### Exercise
Please copy exactly the lines from the top of the data through the line containing "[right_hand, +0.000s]", and nothing else.

### Exercise data
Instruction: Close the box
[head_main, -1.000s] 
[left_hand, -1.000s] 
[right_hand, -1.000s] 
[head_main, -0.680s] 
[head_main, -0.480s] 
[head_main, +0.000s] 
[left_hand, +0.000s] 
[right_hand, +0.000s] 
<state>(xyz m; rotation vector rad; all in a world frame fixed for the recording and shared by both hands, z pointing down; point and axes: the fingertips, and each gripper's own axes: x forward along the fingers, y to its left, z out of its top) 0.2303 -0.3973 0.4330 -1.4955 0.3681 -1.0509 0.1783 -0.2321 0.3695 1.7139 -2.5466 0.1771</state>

### Reply
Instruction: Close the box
[head_main, -1.000s] 
[left_hand, -1.000s] 
[right_hand, -1.000s] 
[head_main, -0.680s] 
[head_main, -0.480s] 
[head_main, +0.000s] 
[left_hand, +0.000s] 
[right_hand, +0.000s] 

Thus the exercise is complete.